The purpose of this document is to give a brief introduction to mapping, gridding, and the associated terminology used in the mapx library at NSIDC. Along with comments in the source code, it also describes the format of the map and grid parameter files.
The ellipsoid is flattened at the poles, relative to the sphere, by about 1 part in 300. For maps of large areas (continents or bigger) using the sphere introduces no significant error. When mapping smaller areas it is not uncommon to choose an ellipsoid specifically for each area; each area is mapped on an ellipsoid with a different radius and eccentricity.
Coordinates for points on the surface of the Earth are given in latitude
and longitude. Geodetic latitude is the angle between a vertical ray at the
point and the plane of the equator. Geocentric latitude is the angle between
a ray from the center of the Earth to the point and the plane of the equator.

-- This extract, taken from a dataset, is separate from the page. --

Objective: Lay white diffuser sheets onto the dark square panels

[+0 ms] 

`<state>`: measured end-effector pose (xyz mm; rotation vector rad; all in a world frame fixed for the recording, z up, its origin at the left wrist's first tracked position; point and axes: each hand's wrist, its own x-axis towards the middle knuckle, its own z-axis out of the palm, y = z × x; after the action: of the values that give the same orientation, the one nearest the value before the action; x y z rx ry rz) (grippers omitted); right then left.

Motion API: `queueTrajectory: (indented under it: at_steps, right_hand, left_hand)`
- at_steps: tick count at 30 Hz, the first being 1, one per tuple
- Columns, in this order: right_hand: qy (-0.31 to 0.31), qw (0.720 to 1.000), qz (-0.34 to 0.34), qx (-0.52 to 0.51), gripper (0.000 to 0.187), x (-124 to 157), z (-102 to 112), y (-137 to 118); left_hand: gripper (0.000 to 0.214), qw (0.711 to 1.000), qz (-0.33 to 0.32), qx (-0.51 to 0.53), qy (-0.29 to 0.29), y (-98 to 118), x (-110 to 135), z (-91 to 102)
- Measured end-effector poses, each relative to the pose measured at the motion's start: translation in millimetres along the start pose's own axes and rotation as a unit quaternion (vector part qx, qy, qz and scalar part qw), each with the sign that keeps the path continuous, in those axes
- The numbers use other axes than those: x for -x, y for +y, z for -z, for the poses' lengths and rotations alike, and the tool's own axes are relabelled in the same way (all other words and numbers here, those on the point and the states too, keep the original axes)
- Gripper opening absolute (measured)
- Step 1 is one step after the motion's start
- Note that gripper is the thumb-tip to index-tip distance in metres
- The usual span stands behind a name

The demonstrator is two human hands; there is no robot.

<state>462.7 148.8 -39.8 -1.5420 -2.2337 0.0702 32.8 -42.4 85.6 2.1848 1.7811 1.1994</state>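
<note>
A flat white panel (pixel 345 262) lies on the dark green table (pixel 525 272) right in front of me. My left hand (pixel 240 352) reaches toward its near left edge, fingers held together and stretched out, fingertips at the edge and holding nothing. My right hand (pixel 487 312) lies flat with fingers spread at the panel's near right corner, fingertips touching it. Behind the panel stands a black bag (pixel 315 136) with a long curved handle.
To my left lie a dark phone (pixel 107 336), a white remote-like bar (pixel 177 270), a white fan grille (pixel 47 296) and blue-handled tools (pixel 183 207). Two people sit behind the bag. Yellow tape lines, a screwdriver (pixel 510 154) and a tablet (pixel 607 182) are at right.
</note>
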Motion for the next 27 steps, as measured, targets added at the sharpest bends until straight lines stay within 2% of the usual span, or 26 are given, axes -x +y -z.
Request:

On a sphere, the geodetic latitude is equivalent to the geocentric latitude.
It's more common to use geodetic latitude. There is only one definition of
longitude--the angle between a ray from the center of the Earth to the point
and the plane of the Greenwich Meridian (an arbitrary reference point). Coordinates
in the map plane (x,y) are defined in the usual manner with
x horizontal and increasing to the right and y vertical and
increasing upward.
Map transformations are referred to as projections because they are commonly visualized as geometric constructs. That is, we think of the map as a piece of paper wrapped around a globe with lines emanating from points on the globe and "projected" onto the paper. It's important to note that not all map projections can be constructed in this manner.
Map projections are specified as a set of equations giving x and y in terms of latitude and longitude. The manner in which we wrap the paper around the globe determines the form of the equations. Cylindrical projections wrap the paper around in a tube, conical projections use a cone, and azimuthal projections use a flat surface. Several parameters are used in these equations to specify exactly where the surface intersects the globe, the scale or size of the globe, and the translation and rotation of the map on the plane surface.
There is no one best map projection. Each projection has different properties and different "best" uses. Two of the most important characteristics of maps are whether they are conformal or equal-area. No map projection is both, and some are neither. If a map is conformal then angles within a small area are reproduced accurately. This means that shapes are preserved. A small circle on the globe will look like a small circle on the map. In formal terms, at any point on the map the scale h along a meridian of longitude is equal to the scale k along a parallel of latitude. If a map is equal-area then a small circle placed anywhere on the map will always cover the same amount of area on the globe and the product of h and k at any point is one.
For maps that are not equal-area, hk - 1 gives a measure of the areal distortion. For maps that are not conformal, k/h gives the aspect ratio, which is a measure of shape distortion. For example, on the Polar Stereographic map true at 70N (a conformal map) the areal distortion varies from -6% at the pole to +29% at 45N and goes up to +276% at the equator while, by definition, the aspect ratio remains 1:1 everywhere. The Azimuthal Equal-Area map over the pole has, of course, no areal distortion, while the aspect ratio varies from 1:1 at the pole to 1.17:1 at 45N and goes up to 2:1 at the equator.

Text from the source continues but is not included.